Only the closing stretch of the material is wanted: the line containing "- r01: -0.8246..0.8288" and every line after it, transcribed exactly.

*** RECORDED INFORMATION ***

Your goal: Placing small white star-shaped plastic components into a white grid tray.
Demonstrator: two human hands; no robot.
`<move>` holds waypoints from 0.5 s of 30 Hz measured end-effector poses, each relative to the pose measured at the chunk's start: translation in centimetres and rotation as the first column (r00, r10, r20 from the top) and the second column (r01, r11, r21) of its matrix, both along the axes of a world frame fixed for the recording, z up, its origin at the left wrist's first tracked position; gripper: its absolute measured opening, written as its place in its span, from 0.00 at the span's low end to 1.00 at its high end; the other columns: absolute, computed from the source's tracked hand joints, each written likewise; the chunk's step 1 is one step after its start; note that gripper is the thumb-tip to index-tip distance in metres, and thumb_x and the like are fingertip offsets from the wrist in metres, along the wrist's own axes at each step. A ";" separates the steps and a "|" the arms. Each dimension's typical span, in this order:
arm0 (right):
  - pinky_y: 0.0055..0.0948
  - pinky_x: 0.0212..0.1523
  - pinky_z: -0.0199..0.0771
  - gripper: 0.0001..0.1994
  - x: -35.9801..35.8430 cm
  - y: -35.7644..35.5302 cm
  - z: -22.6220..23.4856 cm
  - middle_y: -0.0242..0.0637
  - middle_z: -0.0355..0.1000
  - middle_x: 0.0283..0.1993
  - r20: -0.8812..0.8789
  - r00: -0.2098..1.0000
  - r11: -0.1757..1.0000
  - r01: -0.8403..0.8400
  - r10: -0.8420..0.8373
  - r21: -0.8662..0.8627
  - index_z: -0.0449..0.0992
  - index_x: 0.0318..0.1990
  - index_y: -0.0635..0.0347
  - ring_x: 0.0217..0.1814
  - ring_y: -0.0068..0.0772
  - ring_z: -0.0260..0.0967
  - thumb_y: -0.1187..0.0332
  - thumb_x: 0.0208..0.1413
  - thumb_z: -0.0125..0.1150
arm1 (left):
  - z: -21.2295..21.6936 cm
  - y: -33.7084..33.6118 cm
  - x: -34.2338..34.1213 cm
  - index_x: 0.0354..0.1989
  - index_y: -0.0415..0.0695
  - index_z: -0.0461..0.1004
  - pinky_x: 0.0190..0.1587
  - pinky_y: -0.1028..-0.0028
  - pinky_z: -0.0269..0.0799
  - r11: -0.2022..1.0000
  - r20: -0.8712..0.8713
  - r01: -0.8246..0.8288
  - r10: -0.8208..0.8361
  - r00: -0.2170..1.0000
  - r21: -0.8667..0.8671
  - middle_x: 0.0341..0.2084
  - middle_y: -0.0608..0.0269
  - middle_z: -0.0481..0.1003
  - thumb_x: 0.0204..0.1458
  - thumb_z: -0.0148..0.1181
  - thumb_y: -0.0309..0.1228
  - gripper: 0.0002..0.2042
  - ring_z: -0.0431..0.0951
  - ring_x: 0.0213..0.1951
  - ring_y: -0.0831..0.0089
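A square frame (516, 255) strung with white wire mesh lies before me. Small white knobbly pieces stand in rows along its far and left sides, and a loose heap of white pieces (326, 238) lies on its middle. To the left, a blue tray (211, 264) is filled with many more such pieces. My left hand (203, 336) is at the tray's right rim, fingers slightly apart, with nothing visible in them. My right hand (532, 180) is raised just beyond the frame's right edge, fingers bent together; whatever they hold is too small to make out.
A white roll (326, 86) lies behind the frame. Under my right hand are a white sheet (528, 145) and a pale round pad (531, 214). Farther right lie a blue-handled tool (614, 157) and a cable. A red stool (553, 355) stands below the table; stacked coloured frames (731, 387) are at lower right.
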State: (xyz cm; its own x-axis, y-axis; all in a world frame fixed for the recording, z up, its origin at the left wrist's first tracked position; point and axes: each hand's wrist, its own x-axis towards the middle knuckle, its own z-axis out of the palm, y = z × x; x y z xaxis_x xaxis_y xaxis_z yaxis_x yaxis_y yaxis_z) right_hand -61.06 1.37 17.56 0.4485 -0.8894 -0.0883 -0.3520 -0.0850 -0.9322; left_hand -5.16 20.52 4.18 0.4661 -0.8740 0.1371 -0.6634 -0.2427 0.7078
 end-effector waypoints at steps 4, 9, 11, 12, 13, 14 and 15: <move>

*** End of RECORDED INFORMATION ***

REPLY TO THE EXERCISE:
  - r01: -0.8246..0.8288
  - r10: -0.8208..0.8361
  - r00: -0.2170..1.0000
  - r21: -0.8667..0.8671
  - middle_x: 0.0341..0.2084
  - middle_y: -0.0608..0.0269
  - middle_z: -0.0481..0.1003
  - thumb_x: 0.0204..0.1458
  - thumb_z: -0.0148..0.1181
  - thumb_y: -0.0309..0.1228
  - gripper: 0.0002..0.2042
  - ring_z: -0.0431..0.0951
  - ring_x: 0.0213..0.1951
  - ring_y: -0.0831..0.0089
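A square frame (516, 255) strung with white wire mesh lies before me. Small white knobbly pieces stand in rows along its far and left sides, and a loose heap of white pieces (326, 238) lies on its middle. To the left, a blue tray (211, 264) is filled with many more such pieces. My left hand (203, 336) is at the tray's right rim, fingers slightly apart, with nothing visible in them. My right hand (532, 180) is raised just beyond the frame's right edge, fingers bent together; whatever they hold is too small to make out.
A white roll (326, 86) lies behind the frame. Under my right hand are a white sheet (528, 145) and a pale round pad (531, 214). Farther right lie a blue-handled tool (614, 157) and a cable. A red stool (553, 355) stands below the table; stacked coloured frames (731, 387) are at lower right.
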State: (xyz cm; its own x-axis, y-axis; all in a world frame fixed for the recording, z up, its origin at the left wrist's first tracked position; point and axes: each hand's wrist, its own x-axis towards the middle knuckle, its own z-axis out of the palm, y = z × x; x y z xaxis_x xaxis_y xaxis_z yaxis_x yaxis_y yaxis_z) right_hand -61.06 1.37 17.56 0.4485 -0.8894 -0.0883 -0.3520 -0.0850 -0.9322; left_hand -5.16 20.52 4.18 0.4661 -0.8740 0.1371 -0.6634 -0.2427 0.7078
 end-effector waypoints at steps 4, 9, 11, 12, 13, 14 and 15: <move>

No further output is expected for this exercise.